1. The staff requests that Entergy supplement the scope of program program element to clearly identify the systems and components that are within the scope of this AMP. The staff also requests that Entergy clarify whether any of the components in TS 5.5.2 for IP2 and TS 5.5.2 for IP3 are within the scope of this AMP, and if so, whether the inspection and preventative maintenance requirements in these TS sections are credited for aging management of the components.
2. The program element did not clearly establish which type of non-visual NDE method (volumetric examination by UT, RT, or ET or surface examination by MT or PT) or visual method (i.e., EVT-1, VT-1, VT-2, or VT-3) would be credited for each of the aging effects that the program monitors for. In addition, it is not clear whether flexing of the elastomeric components in the circulating water system and emergency diesel generator exhaust system would be coupled to the visual examinations of the components, as it was proposed for other elastomeric components within the scope of the AMP.

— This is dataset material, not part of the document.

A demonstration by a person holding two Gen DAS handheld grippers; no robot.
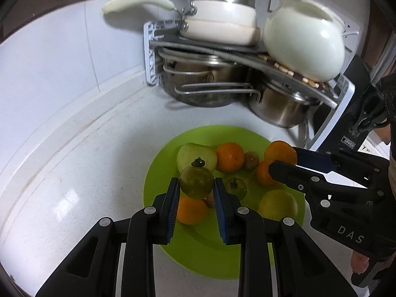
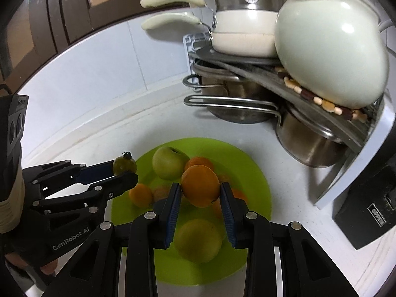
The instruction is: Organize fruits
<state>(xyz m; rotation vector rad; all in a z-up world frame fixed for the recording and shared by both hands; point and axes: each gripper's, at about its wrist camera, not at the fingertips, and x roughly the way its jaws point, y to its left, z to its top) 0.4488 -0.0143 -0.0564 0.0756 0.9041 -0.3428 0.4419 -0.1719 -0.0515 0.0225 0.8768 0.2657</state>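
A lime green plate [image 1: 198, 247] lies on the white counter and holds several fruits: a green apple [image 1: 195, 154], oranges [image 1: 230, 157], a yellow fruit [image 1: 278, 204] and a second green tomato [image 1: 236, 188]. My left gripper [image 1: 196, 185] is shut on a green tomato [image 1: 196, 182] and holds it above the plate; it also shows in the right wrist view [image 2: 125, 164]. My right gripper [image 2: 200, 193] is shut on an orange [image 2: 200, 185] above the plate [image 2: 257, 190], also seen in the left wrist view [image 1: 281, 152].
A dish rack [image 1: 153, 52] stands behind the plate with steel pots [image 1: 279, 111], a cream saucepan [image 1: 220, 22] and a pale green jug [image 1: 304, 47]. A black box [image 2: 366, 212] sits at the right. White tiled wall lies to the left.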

The staff requests a more definitive discussion on the specific inspection methods (UT, RT, ET, EVT-1, VT-1, VT-2, or VT-3) to detect the parameters that are associated with the aging effects the AMP monitors for. The staff also requests that Entergy clarify whether physical manipulation (i.e., flexing) of the elastomeric components in the circulating water system and emergency diesel generator exhaust system are credited under the AMP.

3. The program element for the AMP did not provide any discussion on how the data from the inspections performed under the detection of aging effects program element would be collected, quantified, or evaluated against applicable acceptance criteria, and used to make predictions related to degradation growth or to schedule re-inspections of the components. The staff requests a more definitive discussion on how the inspection results or physical manipulation (flexing) results (for elastomers) will be collected and 4

quantified, or evaluated against applicable acceptance criteria, and used to make predictions related to degradation growth or to schedule re-inspections or repairs of the components.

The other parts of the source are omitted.